Problem | The records that follow must be repeated exactly, minus the images.

[Stored dataset items]
........

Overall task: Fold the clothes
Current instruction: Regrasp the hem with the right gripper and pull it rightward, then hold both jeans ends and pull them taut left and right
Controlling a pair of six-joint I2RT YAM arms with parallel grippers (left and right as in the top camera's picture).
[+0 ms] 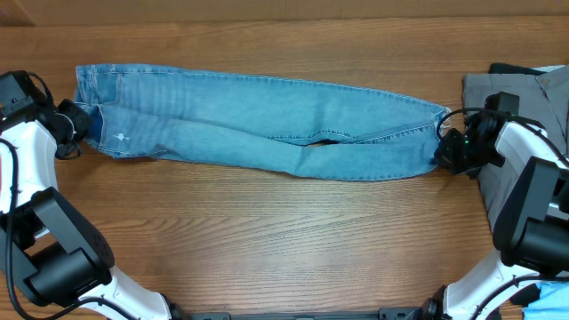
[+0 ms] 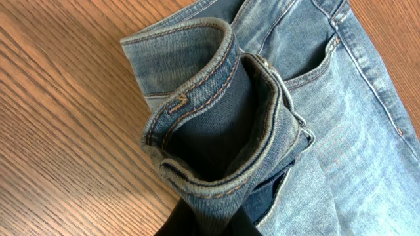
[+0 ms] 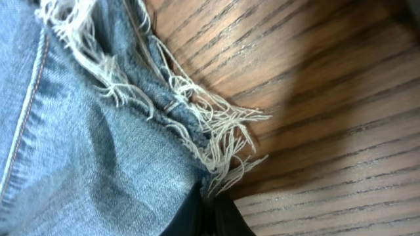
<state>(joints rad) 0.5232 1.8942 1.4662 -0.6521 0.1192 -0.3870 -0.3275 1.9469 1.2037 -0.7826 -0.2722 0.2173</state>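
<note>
The light blue denim jeans (image 1: 258, 129) lie stretched out across the table, waistband at the left, frayed hems at the right. My left gripper (image 1: 78, 124) is shut on the bunched waistband (image 2: 216, 131) at the left end; a pocket shows beside it. My right gripper (image 1: 442, 153) is shut on the frayed hem (image 3: 210, 141) at the right end, white threads fanning over the wood. In both wrist views the black fingers show only at the bottom edge, pinching denim.
Grey trousers (image 1: 516, 84) lie at the far right edge behind my right arm. A light blue item (image 1: 551, 300) shows at the bottom right corner. Bare wooden table (image 1: 284, 240) lies in front of the jeans.
</note>
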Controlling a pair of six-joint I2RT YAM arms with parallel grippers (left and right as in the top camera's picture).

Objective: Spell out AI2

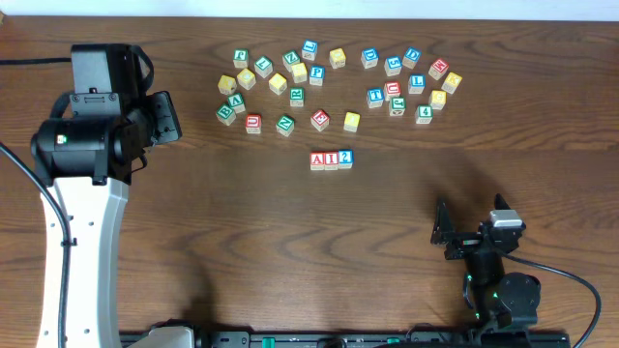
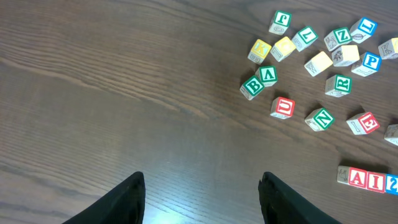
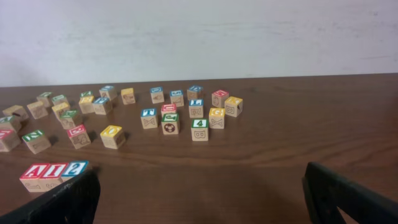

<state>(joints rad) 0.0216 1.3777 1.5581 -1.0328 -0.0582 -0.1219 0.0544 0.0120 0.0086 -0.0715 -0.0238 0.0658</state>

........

Reply to the task |
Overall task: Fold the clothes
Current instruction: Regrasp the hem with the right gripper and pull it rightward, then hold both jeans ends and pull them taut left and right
Controlling a pair of six-joint I2RT YAM arms with parallel grippers (left and right as in the top camera's picture).
[+0 ms] 
[+0 ms] 
[+0 ms] 
<state>(joints rad) 0.5232 1.8942 1.4662 -0.6521 0.1192 -0.3870 -0.3275 1.9469 1.2037 -0.7826 -0.2722 0.2173</state>
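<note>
The light blue denim jeans (image 1: 258, 129) lie stretched out across the table, waistband at the left, frayed hems at the right. My left gripper (image 1: 78, 124) is shut on the bunched waistband (image 2: 216, 131) at the left end; a pocket shows beside it. My right gripper (image 1: 442, 153) is shut on the frayed hem (image 3: 210, 141) at the right end, white threads fanning over the wood. In both wrist views the black fingers show only at the bottom edge, pinching denim.
Grey trousers (image 1: 516, 84) lie at the far right edge behind my right arm. A light blue item (image 1: 551, 300) shows at the bottom right corner. Bare wooden table (image 1: 284, 240) lies in front of the jeans.
</note>
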Controlling a pair of six-joint I2RT YAM arms with parallel grippers (left and right as in the top camera's picture).

Objective: Spell out AI2


<state>(joints rad) 0.0216 1.3777 1.5581 -1.0328 -0.0582 -0.1219 0.0544 0.0120 0.0086 -0.0715 -0.0238 0.0658</state>

No further output is needed.